I listened to the Bible while preparing the pies since I didn’t get an early start to my day, as I mentioned above. 1 Thessalonians is where I started, and I might have finished at Hebrews. I listened to Paul admonishing believers to work or they shouldn’t eat. He made mention of refraining from arguments. Then he talked about being hospitable. A lot of points got mentioned, but I thought the few that got highlighted to me really hit home on the eve of a holiday. My daughter invited a single mom and her two young boys to our full house tomorrow. Then she said something about inviting another single mom and her little toddler boy.
She said, “It’s funny, when I lived here, I didn’t feel so free to have people over. Now, I just tell them that we’re eating at mom and dad’s, come on over.”

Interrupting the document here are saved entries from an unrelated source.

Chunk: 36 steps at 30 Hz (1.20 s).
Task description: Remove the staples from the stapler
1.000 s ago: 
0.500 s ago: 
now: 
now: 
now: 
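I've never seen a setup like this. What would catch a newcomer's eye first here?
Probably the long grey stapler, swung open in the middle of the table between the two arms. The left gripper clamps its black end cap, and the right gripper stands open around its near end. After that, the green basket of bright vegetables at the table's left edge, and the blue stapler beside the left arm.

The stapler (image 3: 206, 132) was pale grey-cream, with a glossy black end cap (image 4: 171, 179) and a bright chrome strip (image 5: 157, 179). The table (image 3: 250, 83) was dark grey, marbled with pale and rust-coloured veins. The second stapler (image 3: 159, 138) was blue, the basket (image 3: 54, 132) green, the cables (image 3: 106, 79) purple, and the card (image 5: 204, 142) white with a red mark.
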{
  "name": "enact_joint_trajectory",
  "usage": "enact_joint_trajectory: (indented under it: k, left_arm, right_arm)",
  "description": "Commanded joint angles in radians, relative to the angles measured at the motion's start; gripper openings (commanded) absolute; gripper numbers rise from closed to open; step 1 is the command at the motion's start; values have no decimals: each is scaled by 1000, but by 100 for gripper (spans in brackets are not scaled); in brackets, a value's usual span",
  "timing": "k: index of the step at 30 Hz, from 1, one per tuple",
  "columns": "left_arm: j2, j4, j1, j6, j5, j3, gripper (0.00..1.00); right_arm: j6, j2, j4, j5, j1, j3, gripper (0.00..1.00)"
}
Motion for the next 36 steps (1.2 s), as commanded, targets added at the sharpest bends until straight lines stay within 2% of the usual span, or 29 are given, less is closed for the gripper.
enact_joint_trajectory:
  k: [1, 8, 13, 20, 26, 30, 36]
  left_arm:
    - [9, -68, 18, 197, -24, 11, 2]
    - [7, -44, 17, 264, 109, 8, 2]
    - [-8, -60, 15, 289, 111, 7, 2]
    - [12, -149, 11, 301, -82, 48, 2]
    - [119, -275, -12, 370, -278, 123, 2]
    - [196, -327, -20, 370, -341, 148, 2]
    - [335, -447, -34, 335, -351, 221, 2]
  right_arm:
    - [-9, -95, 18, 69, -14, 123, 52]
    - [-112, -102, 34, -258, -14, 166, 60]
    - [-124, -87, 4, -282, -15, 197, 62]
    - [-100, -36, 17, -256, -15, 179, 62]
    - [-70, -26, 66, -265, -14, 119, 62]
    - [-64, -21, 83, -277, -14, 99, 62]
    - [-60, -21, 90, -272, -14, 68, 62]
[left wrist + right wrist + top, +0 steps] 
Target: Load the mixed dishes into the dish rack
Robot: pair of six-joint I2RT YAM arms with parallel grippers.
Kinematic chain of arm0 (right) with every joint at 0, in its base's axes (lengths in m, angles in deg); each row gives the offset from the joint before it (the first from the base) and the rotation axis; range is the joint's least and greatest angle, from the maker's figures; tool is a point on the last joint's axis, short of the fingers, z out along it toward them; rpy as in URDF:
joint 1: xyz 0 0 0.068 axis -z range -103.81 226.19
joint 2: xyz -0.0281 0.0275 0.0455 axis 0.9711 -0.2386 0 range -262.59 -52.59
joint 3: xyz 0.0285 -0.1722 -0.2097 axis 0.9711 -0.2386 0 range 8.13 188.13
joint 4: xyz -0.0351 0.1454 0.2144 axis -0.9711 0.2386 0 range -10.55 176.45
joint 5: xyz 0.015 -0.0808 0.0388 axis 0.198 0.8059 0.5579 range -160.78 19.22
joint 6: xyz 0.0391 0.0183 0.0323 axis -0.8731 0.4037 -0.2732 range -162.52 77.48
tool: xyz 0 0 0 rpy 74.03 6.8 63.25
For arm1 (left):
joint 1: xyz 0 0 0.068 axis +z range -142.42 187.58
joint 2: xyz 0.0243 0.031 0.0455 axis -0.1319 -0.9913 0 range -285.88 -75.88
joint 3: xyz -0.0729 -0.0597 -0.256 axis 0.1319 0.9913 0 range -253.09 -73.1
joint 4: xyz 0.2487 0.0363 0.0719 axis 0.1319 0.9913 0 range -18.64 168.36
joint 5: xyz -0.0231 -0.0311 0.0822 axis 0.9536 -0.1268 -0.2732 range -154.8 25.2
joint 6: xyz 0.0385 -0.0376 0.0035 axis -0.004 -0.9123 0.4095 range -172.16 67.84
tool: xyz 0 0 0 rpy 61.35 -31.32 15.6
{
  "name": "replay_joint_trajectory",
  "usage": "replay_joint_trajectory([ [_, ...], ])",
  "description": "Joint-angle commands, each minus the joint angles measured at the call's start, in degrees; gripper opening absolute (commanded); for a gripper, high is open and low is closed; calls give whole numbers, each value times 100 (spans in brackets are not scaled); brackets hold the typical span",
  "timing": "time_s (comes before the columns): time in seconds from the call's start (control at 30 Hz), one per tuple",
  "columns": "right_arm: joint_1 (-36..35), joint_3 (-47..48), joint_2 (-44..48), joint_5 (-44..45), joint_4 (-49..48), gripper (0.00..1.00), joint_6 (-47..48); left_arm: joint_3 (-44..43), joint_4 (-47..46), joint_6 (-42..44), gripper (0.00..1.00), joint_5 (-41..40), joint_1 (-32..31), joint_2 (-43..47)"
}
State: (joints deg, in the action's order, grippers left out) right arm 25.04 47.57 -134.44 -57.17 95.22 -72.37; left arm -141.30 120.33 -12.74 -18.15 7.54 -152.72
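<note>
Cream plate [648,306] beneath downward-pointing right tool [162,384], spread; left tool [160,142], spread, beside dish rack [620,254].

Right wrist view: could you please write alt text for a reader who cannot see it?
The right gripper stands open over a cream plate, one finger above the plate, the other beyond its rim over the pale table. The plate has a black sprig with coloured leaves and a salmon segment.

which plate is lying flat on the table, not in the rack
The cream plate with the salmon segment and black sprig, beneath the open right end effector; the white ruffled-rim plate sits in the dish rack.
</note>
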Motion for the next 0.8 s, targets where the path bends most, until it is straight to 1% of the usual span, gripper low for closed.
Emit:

When we talked about the difference, part of it is because God has changed me, I told her. If things weren’t completely tidy, I was embarrassed. One afternoon listening to Dr. James Dobson on Focus on the Family some years back, he said the reason people don’t open their homes to their neighbors and friends is because of pride. That resonated with me. Pride is a downfall. I’m not perfect by any means, but when she told me she’d already invited the families, I checked with my husband, and he was okay with it, and then I gave my okay. Avoiding having people over because my furniture is getting old or I have some clutter on the kitchen table made for some lonely days in my younger years.
If you’re alone for the holidays, maybe you can bless someone else who is alone or participate at a food center. One year in the city, our young family helped the church we attended provide Thanksgiving meals for hundreds of people. My kids said that was the best Thanksgiving they’d ever had. Our church does a Christmas meal for anyone who wants to show up. If the attendees can bring a side dish, that’s great. If not, come along anyway.
May God bless you this November day.